Negli ultimi anni CRISPR/Cas9 è stato applicato nell’immunoterapia con lo scopo di stimolare il sistema immunitario ad agire contro i tumori. I linfociti T sono stati molto studiati e una delle maggiori applicazioni è la sostituzione ortotopica del loro recettore endogeno con uno specifico per bersagliare antigeni tumorali e generare una risposta diretta contro il tumore.

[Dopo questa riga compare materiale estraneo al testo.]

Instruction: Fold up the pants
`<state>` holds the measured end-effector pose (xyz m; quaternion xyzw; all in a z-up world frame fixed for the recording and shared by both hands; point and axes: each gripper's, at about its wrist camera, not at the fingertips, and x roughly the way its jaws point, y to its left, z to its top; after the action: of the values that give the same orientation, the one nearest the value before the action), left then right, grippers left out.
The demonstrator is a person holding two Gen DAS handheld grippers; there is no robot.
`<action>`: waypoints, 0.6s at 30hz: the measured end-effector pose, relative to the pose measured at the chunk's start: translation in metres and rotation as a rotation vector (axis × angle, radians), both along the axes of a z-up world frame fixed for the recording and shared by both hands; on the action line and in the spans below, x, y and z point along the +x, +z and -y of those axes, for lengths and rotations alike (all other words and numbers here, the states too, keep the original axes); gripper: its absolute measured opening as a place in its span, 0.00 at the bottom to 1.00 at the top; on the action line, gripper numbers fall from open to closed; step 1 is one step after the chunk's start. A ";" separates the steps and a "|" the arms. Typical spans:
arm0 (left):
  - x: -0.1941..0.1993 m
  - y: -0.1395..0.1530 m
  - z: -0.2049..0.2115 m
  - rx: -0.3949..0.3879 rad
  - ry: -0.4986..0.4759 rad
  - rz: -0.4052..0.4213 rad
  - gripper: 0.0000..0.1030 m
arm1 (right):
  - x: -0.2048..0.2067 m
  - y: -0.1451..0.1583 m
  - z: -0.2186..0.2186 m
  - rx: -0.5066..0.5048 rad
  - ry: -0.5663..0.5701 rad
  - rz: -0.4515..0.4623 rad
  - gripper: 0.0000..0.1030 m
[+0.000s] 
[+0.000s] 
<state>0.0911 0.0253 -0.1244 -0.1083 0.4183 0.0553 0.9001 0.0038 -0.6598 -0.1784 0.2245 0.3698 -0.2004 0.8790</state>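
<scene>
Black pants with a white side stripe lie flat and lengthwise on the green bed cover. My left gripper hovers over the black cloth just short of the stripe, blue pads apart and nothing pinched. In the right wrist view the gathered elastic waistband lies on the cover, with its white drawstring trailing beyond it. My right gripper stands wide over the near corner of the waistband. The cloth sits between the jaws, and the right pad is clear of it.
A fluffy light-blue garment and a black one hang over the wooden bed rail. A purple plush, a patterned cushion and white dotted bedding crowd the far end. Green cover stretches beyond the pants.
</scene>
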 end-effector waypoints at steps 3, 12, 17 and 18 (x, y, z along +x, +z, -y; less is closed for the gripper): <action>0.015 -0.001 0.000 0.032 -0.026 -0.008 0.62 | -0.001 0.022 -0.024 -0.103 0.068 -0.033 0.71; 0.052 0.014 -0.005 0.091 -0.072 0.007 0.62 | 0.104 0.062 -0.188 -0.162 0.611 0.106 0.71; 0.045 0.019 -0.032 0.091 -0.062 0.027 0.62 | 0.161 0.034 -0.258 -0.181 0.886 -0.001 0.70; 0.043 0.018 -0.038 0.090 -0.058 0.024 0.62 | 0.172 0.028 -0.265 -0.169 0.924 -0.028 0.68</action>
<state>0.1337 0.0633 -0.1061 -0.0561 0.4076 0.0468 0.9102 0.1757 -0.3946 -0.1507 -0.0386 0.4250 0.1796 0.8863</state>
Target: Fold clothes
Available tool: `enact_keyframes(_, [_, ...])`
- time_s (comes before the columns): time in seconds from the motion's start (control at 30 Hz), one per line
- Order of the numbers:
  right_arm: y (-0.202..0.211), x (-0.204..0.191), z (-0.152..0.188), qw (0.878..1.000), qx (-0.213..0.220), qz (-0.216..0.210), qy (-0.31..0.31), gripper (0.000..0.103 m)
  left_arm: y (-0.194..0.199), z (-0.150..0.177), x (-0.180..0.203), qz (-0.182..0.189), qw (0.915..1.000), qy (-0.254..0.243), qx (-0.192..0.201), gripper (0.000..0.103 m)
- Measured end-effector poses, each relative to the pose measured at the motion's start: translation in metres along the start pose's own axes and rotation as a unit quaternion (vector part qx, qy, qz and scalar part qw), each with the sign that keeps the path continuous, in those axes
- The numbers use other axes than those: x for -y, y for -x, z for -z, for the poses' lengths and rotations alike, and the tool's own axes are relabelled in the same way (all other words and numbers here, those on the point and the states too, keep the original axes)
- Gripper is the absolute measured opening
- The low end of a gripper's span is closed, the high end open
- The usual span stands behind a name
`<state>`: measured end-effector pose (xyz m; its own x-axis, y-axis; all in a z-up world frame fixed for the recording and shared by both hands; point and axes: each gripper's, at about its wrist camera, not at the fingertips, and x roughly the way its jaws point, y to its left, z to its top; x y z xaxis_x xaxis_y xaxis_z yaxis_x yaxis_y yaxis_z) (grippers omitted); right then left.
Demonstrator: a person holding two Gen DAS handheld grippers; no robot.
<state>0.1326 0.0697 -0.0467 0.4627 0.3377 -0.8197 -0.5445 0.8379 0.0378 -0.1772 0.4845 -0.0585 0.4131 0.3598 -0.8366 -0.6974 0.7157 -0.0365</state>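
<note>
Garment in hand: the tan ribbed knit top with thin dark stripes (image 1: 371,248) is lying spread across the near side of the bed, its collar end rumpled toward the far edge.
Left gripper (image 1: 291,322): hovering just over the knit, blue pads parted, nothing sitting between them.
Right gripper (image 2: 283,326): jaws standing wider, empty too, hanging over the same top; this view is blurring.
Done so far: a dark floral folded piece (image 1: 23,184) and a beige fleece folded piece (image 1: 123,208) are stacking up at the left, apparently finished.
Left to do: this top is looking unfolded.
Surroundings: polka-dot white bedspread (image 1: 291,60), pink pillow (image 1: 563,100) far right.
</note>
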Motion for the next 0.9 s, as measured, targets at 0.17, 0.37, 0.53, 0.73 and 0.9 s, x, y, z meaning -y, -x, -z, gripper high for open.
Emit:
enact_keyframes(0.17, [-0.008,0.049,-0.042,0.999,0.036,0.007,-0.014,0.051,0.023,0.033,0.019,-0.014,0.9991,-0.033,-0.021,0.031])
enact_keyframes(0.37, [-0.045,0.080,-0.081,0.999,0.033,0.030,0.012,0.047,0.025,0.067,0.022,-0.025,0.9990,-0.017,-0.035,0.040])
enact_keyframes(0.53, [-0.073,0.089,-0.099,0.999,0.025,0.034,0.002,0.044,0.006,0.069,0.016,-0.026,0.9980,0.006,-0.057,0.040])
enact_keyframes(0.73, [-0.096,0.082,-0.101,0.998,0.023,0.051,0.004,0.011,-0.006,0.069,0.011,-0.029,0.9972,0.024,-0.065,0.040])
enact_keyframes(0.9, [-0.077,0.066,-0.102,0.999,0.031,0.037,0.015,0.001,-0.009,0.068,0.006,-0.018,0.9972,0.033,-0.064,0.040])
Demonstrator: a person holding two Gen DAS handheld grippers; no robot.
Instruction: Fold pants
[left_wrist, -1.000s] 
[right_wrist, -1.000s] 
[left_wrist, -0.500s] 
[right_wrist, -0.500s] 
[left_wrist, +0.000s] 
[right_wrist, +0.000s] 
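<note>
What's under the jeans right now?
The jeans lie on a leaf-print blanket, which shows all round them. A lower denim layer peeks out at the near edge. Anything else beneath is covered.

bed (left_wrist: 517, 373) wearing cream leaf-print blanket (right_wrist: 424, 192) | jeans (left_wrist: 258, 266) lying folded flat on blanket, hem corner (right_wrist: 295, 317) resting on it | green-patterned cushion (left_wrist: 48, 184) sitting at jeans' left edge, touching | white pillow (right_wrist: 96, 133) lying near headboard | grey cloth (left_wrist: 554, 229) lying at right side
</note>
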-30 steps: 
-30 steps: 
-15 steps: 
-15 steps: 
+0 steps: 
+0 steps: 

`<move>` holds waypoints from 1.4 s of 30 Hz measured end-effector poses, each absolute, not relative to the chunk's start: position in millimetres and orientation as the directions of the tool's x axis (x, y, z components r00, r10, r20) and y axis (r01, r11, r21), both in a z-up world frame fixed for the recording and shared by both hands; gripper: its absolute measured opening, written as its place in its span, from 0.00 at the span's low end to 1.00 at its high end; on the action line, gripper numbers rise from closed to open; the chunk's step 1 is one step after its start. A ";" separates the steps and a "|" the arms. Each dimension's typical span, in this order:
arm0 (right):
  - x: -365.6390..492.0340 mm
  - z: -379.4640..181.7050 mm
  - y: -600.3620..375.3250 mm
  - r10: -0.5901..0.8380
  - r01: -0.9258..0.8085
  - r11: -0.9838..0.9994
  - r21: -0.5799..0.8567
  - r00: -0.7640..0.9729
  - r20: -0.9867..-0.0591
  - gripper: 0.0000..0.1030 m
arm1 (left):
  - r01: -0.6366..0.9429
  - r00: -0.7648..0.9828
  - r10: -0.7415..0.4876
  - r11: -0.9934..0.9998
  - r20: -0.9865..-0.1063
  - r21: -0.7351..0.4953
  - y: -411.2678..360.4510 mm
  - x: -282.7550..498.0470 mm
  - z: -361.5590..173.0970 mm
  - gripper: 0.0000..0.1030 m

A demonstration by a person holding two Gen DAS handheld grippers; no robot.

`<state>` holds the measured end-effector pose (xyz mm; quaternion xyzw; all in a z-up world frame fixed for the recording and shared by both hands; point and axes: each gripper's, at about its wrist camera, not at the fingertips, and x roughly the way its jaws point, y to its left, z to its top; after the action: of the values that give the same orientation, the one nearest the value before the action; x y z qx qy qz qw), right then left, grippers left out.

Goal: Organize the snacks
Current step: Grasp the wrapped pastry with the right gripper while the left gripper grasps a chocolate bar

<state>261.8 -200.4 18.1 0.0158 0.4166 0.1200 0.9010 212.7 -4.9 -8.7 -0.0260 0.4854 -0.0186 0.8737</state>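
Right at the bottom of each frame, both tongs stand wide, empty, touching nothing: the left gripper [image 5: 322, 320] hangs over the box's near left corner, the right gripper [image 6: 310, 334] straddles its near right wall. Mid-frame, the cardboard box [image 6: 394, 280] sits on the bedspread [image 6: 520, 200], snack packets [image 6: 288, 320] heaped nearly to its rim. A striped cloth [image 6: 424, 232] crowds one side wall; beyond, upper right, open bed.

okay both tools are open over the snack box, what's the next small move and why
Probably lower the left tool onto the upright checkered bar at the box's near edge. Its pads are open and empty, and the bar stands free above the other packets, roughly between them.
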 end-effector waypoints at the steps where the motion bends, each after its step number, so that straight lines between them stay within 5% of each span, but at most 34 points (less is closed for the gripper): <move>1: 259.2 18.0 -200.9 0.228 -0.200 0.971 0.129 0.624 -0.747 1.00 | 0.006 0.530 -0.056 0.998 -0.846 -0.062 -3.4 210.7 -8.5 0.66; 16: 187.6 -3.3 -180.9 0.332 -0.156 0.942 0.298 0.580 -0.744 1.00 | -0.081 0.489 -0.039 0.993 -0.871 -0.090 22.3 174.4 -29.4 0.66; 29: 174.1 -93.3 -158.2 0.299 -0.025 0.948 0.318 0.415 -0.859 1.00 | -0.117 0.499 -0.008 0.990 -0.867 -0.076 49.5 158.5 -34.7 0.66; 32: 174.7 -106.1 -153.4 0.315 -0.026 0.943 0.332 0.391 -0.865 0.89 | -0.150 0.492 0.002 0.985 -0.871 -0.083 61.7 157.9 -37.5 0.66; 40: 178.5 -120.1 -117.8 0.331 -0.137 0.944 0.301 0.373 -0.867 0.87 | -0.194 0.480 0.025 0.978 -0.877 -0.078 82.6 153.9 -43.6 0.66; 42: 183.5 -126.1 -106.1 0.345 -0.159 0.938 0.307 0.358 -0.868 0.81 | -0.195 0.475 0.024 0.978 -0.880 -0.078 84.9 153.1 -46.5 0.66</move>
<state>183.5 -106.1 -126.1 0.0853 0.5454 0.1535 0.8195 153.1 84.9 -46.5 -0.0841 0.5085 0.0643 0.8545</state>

In questa tesi il sistema di CRISPR/Cas9 è stato sfruttato per fare una sostituzione ortotopica in linfociti T primari così da spegnere l’espressione del TCR endogeno e indurre quella di TCR terapeutici anti NY-ESO-1 e MAGE-A1, antigeni vastamente espressi da diversi tumori, come melanoma e tumore al polmone. Per raggiungere questo scopo, sono stati utilizzati due filamenti di DNA stampo per ognuno dei due antigeni, il primo porta con sé l’informazione per un TCR composto dall’intera catena β e parte della catena α specifiche per NY-ESO-1 o MAGE-A1, mentre il secondo include entrambe le catene αβ specifiche per questi TCR. Ogni filamento di DNA utilizzato come stampo è fiancheggiato da delle sequenze di omologia con il genoma per favorire l’inserzione del frammento nel locus di interesse.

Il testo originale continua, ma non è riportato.